Soft tissue injuries (nerve, labral, ligamentous tears, muscle tears/avulsions, and hematomas) commonly are associated with HD, and the presence of these injuries can be assessed during post-reduction with advanced imaging, particularly MRI. Nerve injuries occur in 10% of adult HDs and 5% of pediatric HDs. The sciatic nerve is the most commonly injured with posterior HDs.27 The femoral nerve and lateral femoral cutaneous nerve also can be affected. Definitive management of HD-associated nerve injury is performed by both the trauma and orthopedic trauma surgeons. In conclusion, it is critical that EPs reduce HDs as soon as associated fractures have been ruled out and adequate sedation is achieved.
Posterolateral Corner Injuries of the Knee
The posterolateral corner (PLC) of the knee has a complex anatomical makeup and plays a large role in the overall stability of the knee joint. The PLC consists of the LCL and the popliteus complex, which consists of the popliteus tendon and arcuate complex, formed by the popliteofibular ligament, the fabellofibular ligament, and the popliteomeniscal fibers. The PLC structures provide static stabilization against tibial rotation and dynamic stabilization against external rotation, protect against varus forces, and prevent posterior tibial translation.
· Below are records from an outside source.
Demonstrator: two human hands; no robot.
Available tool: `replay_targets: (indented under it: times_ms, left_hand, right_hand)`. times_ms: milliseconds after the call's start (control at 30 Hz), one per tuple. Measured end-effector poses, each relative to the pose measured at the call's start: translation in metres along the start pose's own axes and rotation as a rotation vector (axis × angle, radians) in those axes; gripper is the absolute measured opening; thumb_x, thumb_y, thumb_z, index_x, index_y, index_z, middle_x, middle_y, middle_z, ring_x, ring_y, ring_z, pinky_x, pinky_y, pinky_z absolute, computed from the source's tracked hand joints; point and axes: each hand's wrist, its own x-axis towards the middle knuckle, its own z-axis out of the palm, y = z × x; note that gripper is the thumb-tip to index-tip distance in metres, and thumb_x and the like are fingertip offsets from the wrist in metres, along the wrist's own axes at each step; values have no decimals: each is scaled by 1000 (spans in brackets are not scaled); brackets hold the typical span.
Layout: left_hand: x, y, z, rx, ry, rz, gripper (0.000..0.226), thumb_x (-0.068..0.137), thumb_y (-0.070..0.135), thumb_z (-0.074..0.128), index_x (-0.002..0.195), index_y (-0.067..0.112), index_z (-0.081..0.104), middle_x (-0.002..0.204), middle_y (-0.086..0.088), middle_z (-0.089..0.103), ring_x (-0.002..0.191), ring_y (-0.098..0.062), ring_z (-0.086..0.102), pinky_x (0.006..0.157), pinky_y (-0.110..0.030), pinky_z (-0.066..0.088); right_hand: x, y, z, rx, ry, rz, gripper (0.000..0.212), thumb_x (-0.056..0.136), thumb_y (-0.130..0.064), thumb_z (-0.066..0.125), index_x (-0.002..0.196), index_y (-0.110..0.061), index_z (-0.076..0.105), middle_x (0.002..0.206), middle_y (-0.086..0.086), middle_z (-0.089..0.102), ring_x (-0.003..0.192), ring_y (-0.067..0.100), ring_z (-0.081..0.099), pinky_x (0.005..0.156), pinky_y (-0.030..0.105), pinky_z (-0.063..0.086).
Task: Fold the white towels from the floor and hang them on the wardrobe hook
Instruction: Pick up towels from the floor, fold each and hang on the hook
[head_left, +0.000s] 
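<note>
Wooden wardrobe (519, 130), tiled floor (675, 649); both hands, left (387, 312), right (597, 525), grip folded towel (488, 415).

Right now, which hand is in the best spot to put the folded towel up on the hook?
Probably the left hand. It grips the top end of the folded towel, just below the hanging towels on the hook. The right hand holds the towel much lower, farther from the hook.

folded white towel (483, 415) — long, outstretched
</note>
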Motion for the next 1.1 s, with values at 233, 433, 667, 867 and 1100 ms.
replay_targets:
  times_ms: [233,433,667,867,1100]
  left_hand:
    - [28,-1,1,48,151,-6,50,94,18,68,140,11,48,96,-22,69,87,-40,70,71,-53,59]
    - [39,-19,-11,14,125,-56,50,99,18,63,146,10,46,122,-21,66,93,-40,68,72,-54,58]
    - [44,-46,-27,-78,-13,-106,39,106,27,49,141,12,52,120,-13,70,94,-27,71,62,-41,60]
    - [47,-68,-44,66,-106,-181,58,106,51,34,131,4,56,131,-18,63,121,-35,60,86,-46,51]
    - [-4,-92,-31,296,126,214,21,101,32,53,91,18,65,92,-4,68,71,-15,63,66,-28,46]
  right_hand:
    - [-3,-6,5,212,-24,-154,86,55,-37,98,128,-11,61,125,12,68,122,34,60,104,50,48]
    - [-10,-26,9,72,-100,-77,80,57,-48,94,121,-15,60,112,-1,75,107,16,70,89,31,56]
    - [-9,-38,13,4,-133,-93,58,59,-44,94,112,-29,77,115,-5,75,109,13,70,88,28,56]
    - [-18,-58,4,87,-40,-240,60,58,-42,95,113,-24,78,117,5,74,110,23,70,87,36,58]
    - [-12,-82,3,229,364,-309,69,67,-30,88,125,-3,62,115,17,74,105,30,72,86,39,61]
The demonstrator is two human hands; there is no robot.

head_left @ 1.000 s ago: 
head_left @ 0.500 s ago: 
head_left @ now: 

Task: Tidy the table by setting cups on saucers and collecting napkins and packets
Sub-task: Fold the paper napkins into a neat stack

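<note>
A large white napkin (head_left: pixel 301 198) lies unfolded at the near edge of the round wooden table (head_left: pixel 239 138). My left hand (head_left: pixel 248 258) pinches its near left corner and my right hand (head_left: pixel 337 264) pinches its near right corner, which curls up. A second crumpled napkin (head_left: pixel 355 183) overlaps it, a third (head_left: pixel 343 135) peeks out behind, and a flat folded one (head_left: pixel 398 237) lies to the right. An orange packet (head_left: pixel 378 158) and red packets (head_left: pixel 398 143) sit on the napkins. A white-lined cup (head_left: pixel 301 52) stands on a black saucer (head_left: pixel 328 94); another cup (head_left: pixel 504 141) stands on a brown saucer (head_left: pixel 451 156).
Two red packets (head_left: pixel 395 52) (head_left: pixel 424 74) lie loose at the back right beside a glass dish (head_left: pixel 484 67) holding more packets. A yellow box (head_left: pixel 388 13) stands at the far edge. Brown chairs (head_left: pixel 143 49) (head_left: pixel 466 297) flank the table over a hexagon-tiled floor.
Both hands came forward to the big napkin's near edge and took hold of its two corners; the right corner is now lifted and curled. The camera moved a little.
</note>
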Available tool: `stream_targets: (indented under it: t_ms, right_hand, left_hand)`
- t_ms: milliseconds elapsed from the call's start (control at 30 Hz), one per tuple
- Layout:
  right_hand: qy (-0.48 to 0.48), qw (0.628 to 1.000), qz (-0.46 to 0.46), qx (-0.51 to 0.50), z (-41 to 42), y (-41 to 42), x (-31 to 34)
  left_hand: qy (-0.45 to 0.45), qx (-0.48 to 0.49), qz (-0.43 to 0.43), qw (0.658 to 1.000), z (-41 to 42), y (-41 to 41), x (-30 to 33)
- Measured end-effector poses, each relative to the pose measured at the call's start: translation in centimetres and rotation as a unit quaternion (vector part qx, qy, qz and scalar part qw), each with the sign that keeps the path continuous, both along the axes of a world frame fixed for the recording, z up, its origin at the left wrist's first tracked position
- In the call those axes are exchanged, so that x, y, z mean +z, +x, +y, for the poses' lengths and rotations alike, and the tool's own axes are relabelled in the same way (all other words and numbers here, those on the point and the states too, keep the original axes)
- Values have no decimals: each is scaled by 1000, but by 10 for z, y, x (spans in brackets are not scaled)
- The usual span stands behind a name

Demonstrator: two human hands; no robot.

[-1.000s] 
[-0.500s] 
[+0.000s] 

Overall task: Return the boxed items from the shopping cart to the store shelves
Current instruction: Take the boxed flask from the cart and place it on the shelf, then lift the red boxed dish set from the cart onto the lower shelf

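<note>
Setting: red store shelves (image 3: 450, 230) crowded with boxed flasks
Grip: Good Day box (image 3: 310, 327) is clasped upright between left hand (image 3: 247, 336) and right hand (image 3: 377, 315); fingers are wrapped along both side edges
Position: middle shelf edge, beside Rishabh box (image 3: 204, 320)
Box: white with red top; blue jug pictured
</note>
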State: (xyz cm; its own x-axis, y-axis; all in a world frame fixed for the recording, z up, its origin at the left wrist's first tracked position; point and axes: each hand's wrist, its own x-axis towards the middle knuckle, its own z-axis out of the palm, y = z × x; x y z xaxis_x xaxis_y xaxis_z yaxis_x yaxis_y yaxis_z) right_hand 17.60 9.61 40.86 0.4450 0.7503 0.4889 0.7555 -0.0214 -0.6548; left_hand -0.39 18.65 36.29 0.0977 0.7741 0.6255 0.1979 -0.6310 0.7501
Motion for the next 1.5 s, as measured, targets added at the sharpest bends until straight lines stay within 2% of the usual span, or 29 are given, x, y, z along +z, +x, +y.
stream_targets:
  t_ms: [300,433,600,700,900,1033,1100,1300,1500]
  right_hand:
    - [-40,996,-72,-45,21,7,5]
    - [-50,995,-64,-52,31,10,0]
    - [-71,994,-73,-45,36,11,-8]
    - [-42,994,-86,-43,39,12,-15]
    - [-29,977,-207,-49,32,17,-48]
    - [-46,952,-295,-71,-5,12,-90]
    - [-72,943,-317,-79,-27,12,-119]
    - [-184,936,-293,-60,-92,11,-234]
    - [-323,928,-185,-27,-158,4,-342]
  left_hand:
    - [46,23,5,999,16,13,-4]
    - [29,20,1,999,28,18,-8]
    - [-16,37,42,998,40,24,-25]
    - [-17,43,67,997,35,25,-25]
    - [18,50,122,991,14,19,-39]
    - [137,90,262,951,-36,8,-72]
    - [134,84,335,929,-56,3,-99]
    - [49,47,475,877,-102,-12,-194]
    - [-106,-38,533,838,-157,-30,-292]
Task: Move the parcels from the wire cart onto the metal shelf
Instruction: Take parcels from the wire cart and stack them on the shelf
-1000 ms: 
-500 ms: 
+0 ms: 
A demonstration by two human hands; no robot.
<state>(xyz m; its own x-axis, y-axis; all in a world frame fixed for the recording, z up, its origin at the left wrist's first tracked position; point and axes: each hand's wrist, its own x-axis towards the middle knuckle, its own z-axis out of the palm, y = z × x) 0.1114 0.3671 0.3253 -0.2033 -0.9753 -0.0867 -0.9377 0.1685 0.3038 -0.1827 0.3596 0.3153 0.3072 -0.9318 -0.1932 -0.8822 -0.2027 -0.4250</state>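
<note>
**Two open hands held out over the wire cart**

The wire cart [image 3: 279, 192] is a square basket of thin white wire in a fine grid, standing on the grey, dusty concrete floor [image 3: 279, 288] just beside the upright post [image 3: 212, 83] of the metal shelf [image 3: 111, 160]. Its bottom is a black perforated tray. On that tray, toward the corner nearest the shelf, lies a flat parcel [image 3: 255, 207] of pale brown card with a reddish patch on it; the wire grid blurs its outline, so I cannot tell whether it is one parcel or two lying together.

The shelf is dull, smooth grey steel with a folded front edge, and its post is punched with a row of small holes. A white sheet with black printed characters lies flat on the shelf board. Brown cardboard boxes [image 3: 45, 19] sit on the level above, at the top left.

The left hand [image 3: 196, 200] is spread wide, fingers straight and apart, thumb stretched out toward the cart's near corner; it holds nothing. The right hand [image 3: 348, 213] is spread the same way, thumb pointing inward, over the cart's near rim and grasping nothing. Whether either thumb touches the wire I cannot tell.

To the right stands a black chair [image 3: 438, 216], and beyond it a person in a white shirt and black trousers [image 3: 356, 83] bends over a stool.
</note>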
PLC injuries are underdiagnosed but are believed to be present in 16% to 28% of ligamentous knee injuries, 70% of PCL injuries, and multiligament knee injury.35,36 A high index of suspicion is needed to make this diagnosis. Orthopedic surgeon evaluation should be obtained in the ED if there is suspicion of a PLC injury to expedite surgical management. Significant long-term morbidity and knee instability result if PLC injuries are not corrected within 10-14 days of injury.37
PLC injury most commonly occurs from high-energy trauma to the knee directed to the anteromedial aspect with forced hyperextension. Non-contact PLC injuries can occur when a flexed knee is forcibly hyperextended and externally rotated. Careful attention should be given to the neurovascular assessment, since peroneal nerve damage occurs in 12% to 29% of PLC injuries. Additionally, popliteal artery damage can occur, as previously discussed.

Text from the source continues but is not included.